Dinosaurs past and present (1)
It’s a neat little book.
Some quotes from the first half:
“most trackways of extant mammal species seen in the wild record leisurely paces made during the slow, unhurried daily and seasonal routine […] Top-speed runs are very important in the evolution of limb structure, but maximum speed accounts for only a tiny fraction of the total footsteps taken by an individual animal during its lifetime. Fossil footprints should be viewed as the documentation of an average daily cruising speed, not of top speed. […] dinosaurs had cruising speeds as high or higher than that of mammals with comparable body size and feeding habits. Mammoths cruised at speeds no higher than that of nodosaurid and sauropod dinosaurs. Moa cruising speed was no higher than that of duck-billed dinosaurs. Theropod dinosaurs cruised at higher speeds than that of modern mammals. Therefore we can conclude that the average everyday pace of dinosaurian locomotor activity was as quick as or quicker than that of the present-day Mammalia.
In addition, the footprint survey showed that the primitive reptiles and amphibians of the Paleozoic cruised at speeds far slower than that of dinosaurs and mammals. Life in the Carboniferous and early Permian must have been played out at a toad’s pace. A sudden and dramatic increase in average cruising speed coincided with the rise of the advanced mammallike reptiles (therapsids) and thecodonts at the beginning of the Triassic. And the Triassic acceleration of cruising speed coincides precisely with change in bone histology, documented by Ricqlès (1974)”
“MacArthur and Wilson (1967) argue that on a continuous scale of reproductive strategies there are two extreme kinds. One is “r selection” (r stands for rate of increase by reproduction) in which an individual has many offspring either by having a few offspring at frequent intervals or by having large numbers of offspring at one time. One characteristic of organisms that exhibit r selection is that they are small. A good example among mammals is mice versus elephants; mice show r selection, elephants do not. A pair of mice will produce many generations in a short time, while a pair of elephants have few young and each generation takes more than ten years. Elephants show “K selection” (K stands for the carrying capacity of the environment, which becomes the limiting factor for these animals). Two features of animals that exhibit K selection are large size and long generation time.
K and r selections are the two extremes of a range of reproductive strategies. K selection is especially suited to stable climates in which the full resources of the environment can be exploited safely. The tropics are a good example. […] In contrast, r selection is best suited to unpredictable environments, such as temperate and subpolar regions where the production of large numbers of offspring insures against environmental catastrophe, freeze, flood, or drought. Clutch sizes correlate inversely with body size (Calder 1983).” [To me this was just review of stuff I already knew, but I figured some of you didn’t know about r/K selection theory, and the tradeoff between quality and quantity of offspring is an important concept one should know about so I decided to include the quote in the post. Some of the stuff below is review as well, but again – it’s important stuff you should know and it doesn’t hurt to go over it again.]

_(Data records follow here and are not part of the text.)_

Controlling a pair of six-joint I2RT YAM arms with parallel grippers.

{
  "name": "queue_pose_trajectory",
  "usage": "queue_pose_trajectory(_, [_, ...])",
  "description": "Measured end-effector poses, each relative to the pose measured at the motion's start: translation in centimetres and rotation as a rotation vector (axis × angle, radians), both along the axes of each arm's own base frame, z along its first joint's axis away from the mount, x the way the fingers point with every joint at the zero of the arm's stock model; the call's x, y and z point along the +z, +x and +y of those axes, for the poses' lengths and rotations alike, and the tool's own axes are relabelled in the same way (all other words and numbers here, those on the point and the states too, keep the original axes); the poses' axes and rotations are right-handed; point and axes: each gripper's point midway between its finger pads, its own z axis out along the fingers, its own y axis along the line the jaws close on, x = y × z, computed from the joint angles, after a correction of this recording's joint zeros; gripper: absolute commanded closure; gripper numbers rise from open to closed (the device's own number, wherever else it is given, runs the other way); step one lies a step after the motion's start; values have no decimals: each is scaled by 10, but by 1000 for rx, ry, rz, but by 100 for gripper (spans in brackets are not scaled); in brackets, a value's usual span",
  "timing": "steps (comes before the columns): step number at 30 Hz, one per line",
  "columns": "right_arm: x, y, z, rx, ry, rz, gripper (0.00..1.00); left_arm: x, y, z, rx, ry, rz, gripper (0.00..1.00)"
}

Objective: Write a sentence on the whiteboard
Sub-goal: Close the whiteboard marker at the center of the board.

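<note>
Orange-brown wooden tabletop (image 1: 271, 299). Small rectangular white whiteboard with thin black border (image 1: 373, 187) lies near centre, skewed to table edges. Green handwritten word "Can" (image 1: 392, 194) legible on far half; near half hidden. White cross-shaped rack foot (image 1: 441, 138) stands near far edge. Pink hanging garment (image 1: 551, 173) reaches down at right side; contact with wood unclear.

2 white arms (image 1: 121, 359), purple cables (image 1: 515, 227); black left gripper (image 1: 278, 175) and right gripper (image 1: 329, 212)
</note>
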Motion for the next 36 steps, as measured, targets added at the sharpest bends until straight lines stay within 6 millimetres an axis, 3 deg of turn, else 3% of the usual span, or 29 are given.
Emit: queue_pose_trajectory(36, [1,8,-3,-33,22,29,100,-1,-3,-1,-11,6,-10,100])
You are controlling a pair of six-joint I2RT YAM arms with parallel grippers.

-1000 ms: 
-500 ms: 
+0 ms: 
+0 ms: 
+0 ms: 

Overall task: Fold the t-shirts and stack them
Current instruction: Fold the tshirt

“The larger the animal, the lower the metabolic rate per unit body weight. Although metabolic rate seems to be related to surface area, it is not. (Not all mammals are constantly warm; those that are not will lose heat to the air when the air is cooler than they are and gain heat when the air temperature exceeds their own. Yet, in heterotherms the larger the animal, the lower the metabolic rate and their metabolic rates also correlate with their surface areas.) Coulson (1984) theorizes that metabolic rate is determined principally by the distance blood has to travel from the heart to the capillary, and the greater the distance, the greater the resistance and the slower the flow through the capillaries and veins and return to the heart.”
“Stepping frequency is inversely related to body size or limb length (Calder 1984). Stridelength increases with size (Maloiy et al. 1979). The total energy cost of travel increases with size but is cheaper per kilogram (Bennett 1982, for reptiles; Taylor, Heglund, and Maloiy, 1982, for mammals).”
“For mammals, at least, size is a significant factor in determining a sense of hearing. Mice can hear more than two octaves higher than elephants at an intensity level of sixty decibels. A strong inverse relationship can be recorded between the high-frequency cutoff (at sixty decibels) and the time difference between the arrival of sounds at the two ears in mammals (Heffner and Masterton 1980; Heffner and Heffner 1980). Birds do not seem to exhibit such a relationship with the high-frequency cutoff, but extremely large birds have not been examined (Knudsen 1980; Dooling 1980).”
Volume is proportional to length cubed; surface area is proportional to length squared. If a simple geometric shape such as a cube doubles in length, it will acquire four times the original surface area and eight times the original volume. When we think of tiny dinosaurs, it is helpful to think of the converse of the consequences such scaling where volume is dramatically reduced relative to surface area […] The result is a tiny individual with a high surface to volume ratio. […] this most profoundly affects heat exchange and other exchange phenomena […] Tiny animals are more likely to seek shelter when stressed by temperature change.”